Nearly 50 years after the sinking of the S.S. Edmund Fitzgerald in Lake Superior, a group of 68 swimmers is preparing for a 411-mile relay swim to commemorate the event. The relay will begin above the shipwreck site and end in Detroit, the vessel’s original destination. Participants plan to carry iron ore pellets from the last dock in Superior, Wisconsin—where the Fitzgerald took on its final cargo—with the intent to present them to Detroit Mayor Mike Duggan.
According to a WZZM13 report, as of now, the event has raised over $187,000 for the cause. Scheduled to begin on July 26, the event aims to honor the crew who were lost and raise support for preserving the historic Whitefish Point Light Station, a longtime navigational aid on Lake Superior.
The relay will be conducted across more than a month in 17 stages with teams of four swimmers, each contributing to the journey that aims to symbolically complete the Edmund Fitzgerald’s unfulfilled voyage, as noted by a WILX article. The iron ore pellets that the swimmers will carry symbolizes the 26,000 tons of cargo the ship was transporting when it went down in Canadian waters near Whitefish Point.

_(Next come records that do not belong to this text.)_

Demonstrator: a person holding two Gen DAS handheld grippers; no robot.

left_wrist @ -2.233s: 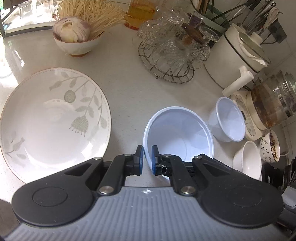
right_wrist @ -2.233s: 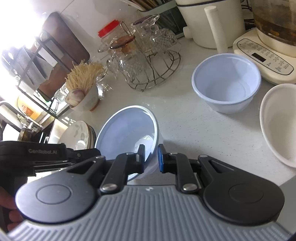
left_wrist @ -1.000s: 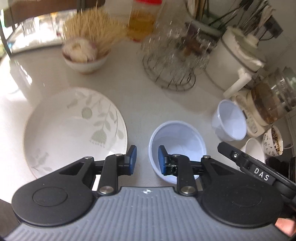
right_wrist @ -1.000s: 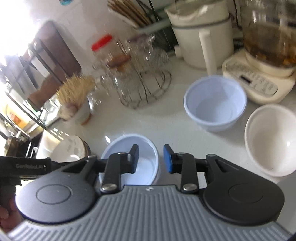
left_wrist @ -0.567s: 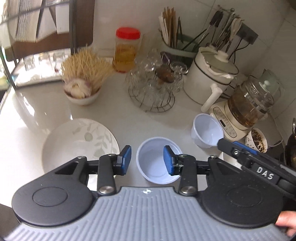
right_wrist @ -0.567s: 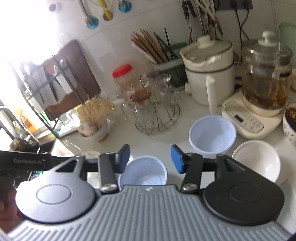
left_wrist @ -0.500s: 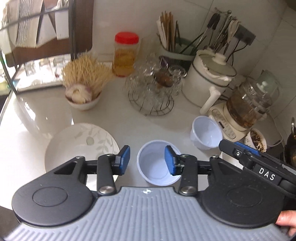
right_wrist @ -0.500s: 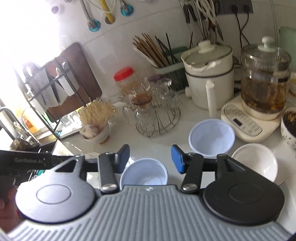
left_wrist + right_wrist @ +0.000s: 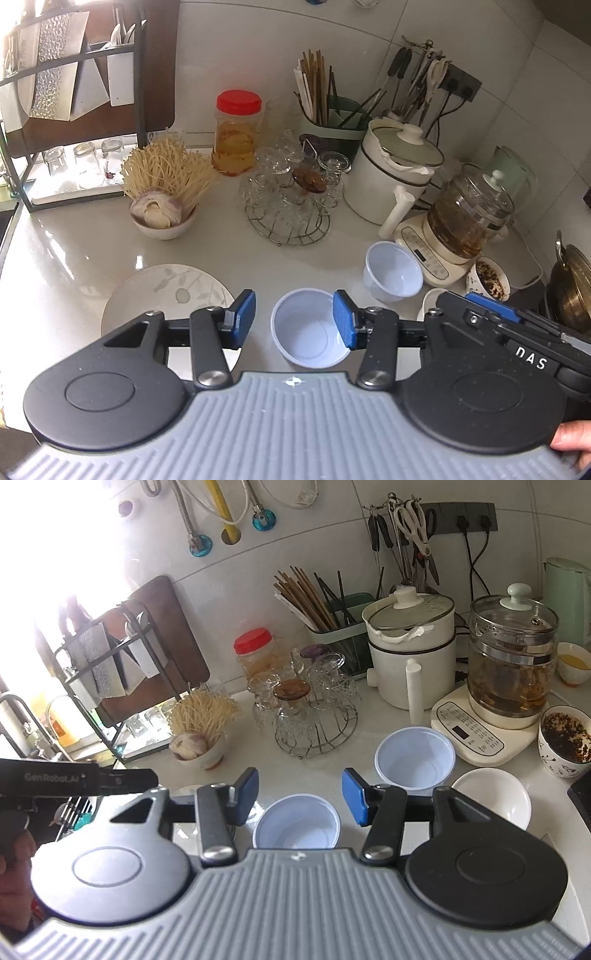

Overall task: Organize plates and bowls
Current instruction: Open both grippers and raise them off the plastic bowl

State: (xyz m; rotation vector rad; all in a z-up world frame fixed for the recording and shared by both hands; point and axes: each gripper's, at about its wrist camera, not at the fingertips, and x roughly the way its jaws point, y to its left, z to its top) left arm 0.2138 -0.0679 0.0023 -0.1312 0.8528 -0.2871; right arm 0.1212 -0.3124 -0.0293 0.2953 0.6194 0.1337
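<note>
Both grippers have released the near plastic bowl and lifted clear. Left gripper and right gripper hold their fingers wide, empty. Bowl stands upright near the counter's front edge, positioned beside the patterned plate, likely for sorting.

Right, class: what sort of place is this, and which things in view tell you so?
Most likely a home kitchen counter: a holder of chopsticks, a white cooking pot with a glass lid, and bowls beside a plate.

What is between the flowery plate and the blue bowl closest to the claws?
Only bare white countertop lies between the flowery plate and the near blue bowl, seen in the left wrist view.
</note>
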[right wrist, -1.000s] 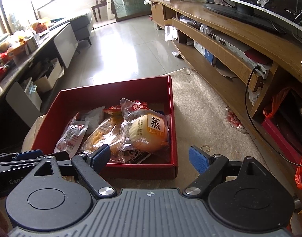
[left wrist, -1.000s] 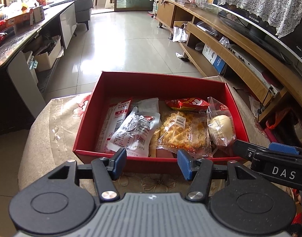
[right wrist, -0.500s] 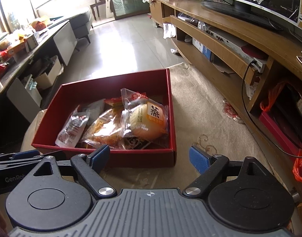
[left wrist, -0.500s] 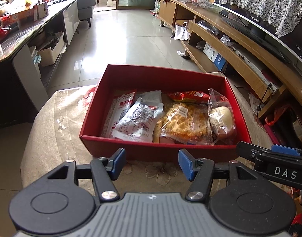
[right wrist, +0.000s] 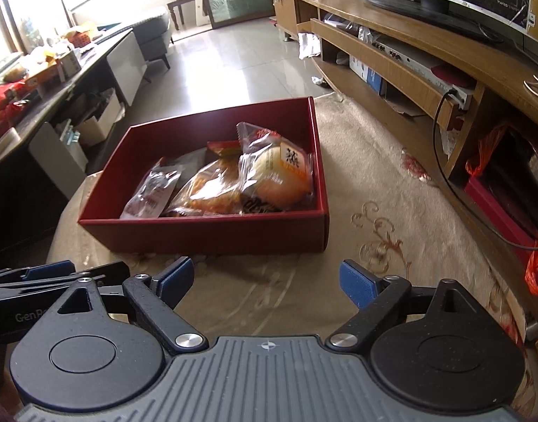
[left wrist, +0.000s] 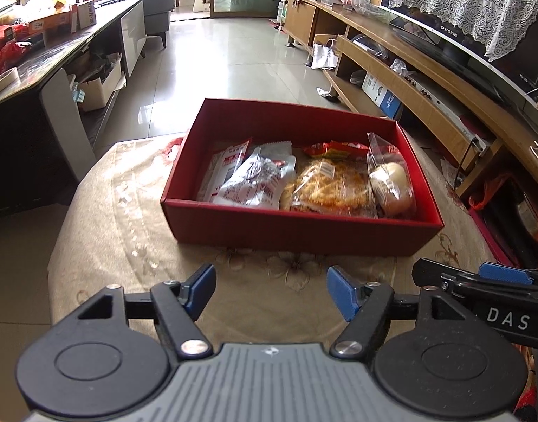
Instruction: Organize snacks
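While both tools hang back over the beige desk (left wrist: pixel 103 211), the red box (left wrist: pixel 297 227) sits just ahead, long axis running left-right. Inside, side by side: white-red packets (left wrist: pixel 247 183), a crispy snack bag (left wrist: pixel 330 186), a bagged bun (right wrist: pixel 281 176). Left tool (left wrist: pixel 270 292) has just been opening, empty; right tool (right wrist: pixel 267 277) gapes wide, empty.
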A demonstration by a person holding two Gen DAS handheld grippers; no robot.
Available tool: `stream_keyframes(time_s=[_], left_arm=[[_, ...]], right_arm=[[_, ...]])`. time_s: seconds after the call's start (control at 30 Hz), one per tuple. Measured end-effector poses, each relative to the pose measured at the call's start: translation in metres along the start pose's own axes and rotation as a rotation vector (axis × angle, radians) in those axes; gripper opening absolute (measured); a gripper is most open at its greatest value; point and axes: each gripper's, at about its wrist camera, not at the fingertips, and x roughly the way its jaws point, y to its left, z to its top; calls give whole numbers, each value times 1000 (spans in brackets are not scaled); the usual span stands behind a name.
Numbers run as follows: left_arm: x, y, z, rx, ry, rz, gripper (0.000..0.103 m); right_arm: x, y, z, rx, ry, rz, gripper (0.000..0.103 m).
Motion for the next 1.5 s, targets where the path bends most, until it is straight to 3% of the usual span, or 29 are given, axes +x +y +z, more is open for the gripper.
stream_keyframes(time_s=[0.7, 1.5], left_arm=[[-32, -8, -52, 17, 0, 1, 75], [-60, -8, -91, 47, -11, 23, 76]], right_arm=[[-34, -6, -45, 19, 7, 10, 94], [-58, -4, -84, 21, 22, 28, 96]])
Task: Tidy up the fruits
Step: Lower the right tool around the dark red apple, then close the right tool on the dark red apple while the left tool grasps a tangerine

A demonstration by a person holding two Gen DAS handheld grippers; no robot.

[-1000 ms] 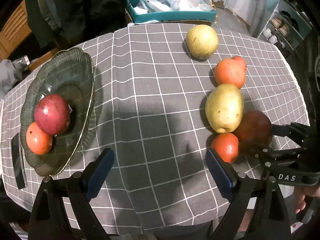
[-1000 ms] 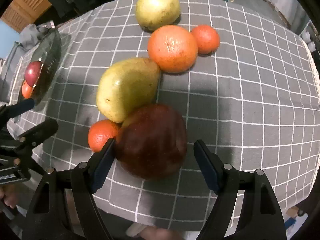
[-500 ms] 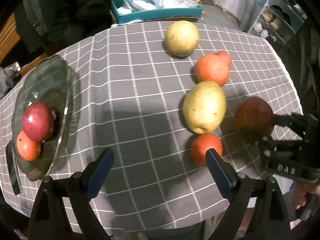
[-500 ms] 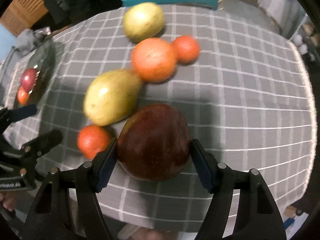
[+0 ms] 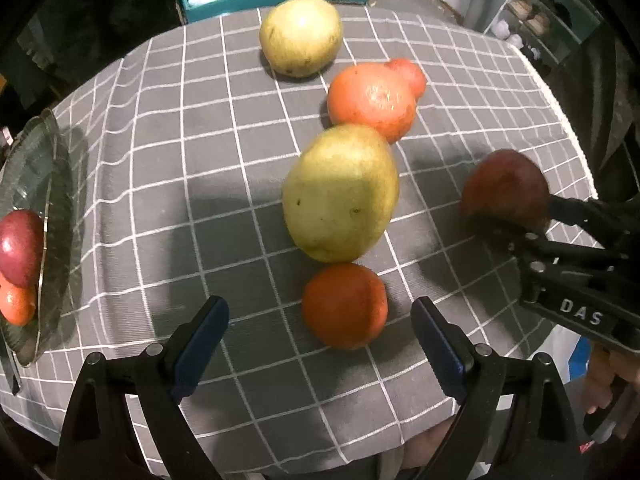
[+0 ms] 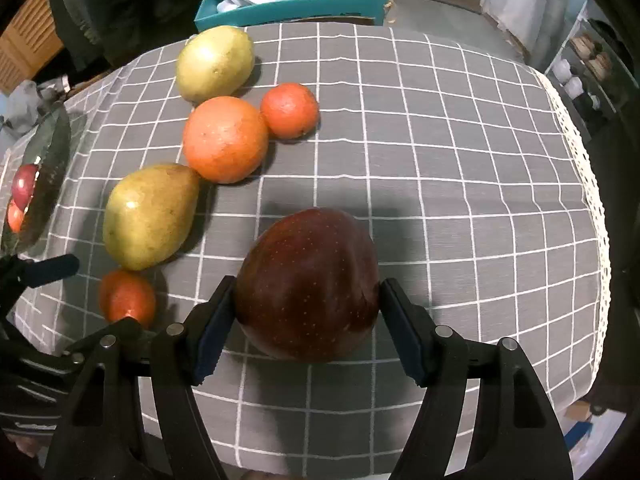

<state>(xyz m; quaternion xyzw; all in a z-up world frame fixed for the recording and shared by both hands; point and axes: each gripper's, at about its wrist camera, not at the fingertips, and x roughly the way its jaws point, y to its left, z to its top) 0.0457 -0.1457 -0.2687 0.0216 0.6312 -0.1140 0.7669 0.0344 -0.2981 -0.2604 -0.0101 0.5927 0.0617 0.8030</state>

The journey and story of the swimmers will be documented in a film titled “The Legend Lives On,” which will cover both the physical challenges and the emotional significance related to the Edmund Fitzgerald and those who died aboard. Brian VanderHoff of Kalamazoo, who raised nearly $9,000 as the event's top fundraiser, told ABC12, "The Edmund Fitzgerald Memorial Swim is important to me because it commemorates the 29 lives lost in 1975 in Lake Superior." The swim is scheduled to conclude on August 28 with a memorial service, during which the bell of the Mariners' Church will ring 29 times—once for each life lost.